# [Action item]
Nothing in the records may be left out or altered; reproduce them all exactly.

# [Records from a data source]
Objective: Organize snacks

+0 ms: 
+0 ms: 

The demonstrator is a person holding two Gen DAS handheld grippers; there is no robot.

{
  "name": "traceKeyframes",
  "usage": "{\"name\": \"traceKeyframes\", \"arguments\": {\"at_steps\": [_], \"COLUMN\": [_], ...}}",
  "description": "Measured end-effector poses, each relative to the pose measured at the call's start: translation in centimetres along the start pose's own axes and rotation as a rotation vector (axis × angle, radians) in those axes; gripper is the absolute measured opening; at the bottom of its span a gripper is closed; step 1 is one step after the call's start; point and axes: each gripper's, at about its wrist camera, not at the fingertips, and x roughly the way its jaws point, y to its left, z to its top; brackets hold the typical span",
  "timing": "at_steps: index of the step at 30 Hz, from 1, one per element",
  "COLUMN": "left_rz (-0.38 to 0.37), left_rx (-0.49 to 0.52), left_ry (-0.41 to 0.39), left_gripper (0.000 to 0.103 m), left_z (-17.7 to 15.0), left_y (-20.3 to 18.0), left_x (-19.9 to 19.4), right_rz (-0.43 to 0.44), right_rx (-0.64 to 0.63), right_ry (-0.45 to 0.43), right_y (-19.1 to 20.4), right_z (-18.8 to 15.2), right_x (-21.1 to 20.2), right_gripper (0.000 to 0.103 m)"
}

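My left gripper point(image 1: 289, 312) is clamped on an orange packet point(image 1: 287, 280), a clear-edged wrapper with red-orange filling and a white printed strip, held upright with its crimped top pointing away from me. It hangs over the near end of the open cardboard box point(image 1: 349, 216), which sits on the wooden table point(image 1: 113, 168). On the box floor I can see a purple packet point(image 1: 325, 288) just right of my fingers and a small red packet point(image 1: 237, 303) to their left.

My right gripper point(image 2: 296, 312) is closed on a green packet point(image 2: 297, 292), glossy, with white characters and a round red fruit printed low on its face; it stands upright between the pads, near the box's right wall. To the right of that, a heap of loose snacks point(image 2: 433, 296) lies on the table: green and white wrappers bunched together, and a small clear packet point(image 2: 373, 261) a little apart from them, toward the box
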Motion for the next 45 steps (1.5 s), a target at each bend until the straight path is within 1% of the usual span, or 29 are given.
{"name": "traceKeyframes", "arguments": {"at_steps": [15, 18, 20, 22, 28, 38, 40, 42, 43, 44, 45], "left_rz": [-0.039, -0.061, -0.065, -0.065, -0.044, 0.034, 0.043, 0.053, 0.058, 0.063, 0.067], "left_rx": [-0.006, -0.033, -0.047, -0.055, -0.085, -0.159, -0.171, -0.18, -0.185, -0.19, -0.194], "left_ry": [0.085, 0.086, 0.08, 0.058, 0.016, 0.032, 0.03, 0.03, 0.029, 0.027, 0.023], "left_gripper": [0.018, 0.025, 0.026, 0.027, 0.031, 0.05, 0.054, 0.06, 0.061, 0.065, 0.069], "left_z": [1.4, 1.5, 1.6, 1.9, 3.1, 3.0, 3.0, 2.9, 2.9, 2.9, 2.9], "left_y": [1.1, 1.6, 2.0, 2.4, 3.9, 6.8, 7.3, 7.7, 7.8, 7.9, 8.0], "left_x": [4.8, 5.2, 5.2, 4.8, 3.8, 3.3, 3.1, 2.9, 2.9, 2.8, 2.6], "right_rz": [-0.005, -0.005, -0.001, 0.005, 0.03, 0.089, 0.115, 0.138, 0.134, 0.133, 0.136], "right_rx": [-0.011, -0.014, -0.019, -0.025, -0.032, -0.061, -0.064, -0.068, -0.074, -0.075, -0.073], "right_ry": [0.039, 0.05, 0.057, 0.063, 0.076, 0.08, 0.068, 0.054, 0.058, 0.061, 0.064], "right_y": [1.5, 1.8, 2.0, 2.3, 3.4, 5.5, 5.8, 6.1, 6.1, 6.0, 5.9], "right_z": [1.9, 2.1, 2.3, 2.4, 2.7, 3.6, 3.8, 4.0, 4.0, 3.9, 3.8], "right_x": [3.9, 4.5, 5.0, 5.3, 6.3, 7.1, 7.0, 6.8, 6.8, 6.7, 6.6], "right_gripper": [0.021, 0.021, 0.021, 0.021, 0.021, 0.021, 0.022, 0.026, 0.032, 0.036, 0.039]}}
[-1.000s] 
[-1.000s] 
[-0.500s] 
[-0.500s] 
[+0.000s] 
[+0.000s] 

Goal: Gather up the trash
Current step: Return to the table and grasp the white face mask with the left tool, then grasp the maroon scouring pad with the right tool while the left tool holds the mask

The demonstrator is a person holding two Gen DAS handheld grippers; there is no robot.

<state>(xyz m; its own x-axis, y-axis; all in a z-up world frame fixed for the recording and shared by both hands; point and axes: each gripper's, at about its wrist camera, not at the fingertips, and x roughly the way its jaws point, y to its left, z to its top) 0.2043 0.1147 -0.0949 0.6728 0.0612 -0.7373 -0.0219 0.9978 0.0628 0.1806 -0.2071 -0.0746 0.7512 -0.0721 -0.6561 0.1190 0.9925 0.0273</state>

# [Exercise response]
Objective: Organize snacks

+0 ms: 
+0 ms: 

The demonstrator is a person holding two Gen DAS handheld grippers; there is no robot.

{
  "name": "traceKeyframes",
  "usage": "{\"name\": \"traceKeyframes\", \"arguments\": {\"at_steps\": [_], \"COLUMN\": [_], ...}}",
  "description": "Measured end-effector poses, each relative to the pose measured at the call's start: translation in centimetres along the start pose's own axes and rotation as a rotation vector (axis × angle, radians) in those axes; gripper is the absolute measured opening; at the bottom of its span a gripper is closed; step 1 is one step after the call's start; point and axes: each gripper's, at about its wrist camera, not at the fingertips, and x roughly the way its jaws point, y to its left, z to its top; brackets hold the typical span",
  "timing": "at_steps: index of the step at 30 Hz, from 1, one per element",
  "COLUMN": "left_rz (-0.38 to 0.37), left_rx (-0.49 to 0.52), left_ry (-0.41 to 0.39), left_gripper (0.000 to 0.103 m), left_z (-17.7 to 15.0), left_y (-20.3 to 18.0), left_x (-19.9 to 19.4), right_rz (-0.43 to 0.44), right_rx (-0.64 to 0.63), right_ry (-0.45 to 0.43), right_y (-19.1 to 20.4), right_z (-18.8 to 15.2), right_x (-21.1 to 20.2), right_gripper (0.000 to 0.103 m)"
}

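My left gripper point(image 1: 289, 312) is clamped on an orange packet point(image 1: 287, 280), a clear-edged wrapper with red-orange filling and a white printed strip, held upright with its crimped top pointing away from me. It hangs over the near end of the open cardboard box point(image 1: 349, 216), which sits on the wooden table point(image 1: 113, 168). On the box floor I can see a purple packet point(image 1: 325, 288) just right of my fingers and a small red packet point(image 1: 237, 303) to their left.

My right gripper point(image 2: 296, 312) is closed on a green packet point(image 2: 297, 292), glossy, with white characters and a round red fruit printed low on its face; it stands upright between the pads, near the box's right wall. To the right of that, a heap of loose snacks point(image 2: 433, 296) lies on the table: green and white wrappers bunched together, and a small clear packet point(image 2: 373, 261) a little apart from them, toward the box
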Motion for the next 45 steps (1.5 s), a target at each bend until the straight path is within 1% of the usual span, or 29 are given.
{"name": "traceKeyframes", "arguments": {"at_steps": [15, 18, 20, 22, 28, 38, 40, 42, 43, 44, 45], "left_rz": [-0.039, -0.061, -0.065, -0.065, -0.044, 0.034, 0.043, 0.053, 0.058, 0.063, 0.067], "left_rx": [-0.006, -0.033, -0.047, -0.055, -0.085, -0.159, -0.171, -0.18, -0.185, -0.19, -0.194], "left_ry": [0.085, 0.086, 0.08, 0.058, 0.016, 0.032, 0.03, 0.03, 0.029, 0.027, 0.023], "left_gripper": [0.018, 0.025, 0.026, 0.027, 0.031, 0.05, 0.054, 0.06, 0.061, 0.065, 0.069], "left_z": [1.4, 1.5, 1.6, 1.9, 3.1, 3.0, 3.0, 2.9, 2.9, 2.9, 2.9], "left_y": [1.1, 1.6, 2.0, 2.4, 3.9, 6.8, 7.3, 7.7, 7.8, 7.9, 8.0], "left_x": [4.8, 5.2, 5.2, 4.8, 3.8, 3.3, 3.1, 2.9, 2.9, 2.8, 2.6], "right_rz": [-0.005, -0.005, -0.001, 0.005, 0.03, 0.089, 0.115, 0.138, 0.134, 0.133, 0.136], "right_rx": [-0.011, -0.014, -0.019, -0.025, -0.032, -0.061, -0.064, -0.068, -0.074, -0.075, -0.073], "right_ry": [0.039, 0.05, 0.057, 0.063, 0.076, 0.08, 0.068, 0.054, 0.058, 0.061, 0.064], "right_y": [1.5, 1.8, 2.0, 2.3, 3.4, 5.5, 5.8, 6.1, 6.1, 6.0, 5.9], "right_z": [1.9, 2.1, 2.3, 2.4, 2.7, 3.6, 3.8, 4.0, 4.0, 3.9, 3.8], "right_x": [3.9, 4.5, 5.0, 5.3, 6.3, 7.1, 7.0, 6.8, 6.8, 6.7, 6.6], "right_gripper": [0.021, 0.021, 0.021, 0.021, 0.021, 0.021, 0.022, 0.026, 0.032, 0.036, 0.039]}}
[-1.000s] 
[-1.000s] 
[-0.500s] 
[-0.500s] 
[+0.000s] 
[+0.000s] 

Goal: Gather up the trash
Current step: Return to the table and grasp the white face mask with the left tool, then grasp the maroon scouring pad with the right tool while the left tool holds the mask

The demonstrator is a person holding two Gen DAS handheld grippers; there is no robot.

<state>(xyz m; its own x-axis, y-axis; all in a z-up world frame fixed for the recording and shared by both hands; point and axes: each gripper's, at about its wrist camera, not at the fingertips, and x roughly the way its jaws point, y to its left, z to its top) 0.2043 0.1147 -0.0949 0.6728 0.0612 -0.7373 -0.0219 0.9978 0.0628 0.1806 -0.2071 -0.0746 0.7512 -0.0721 -0.6561 0.1190 0.9925 0.0273</state>

The exercise is fully answered.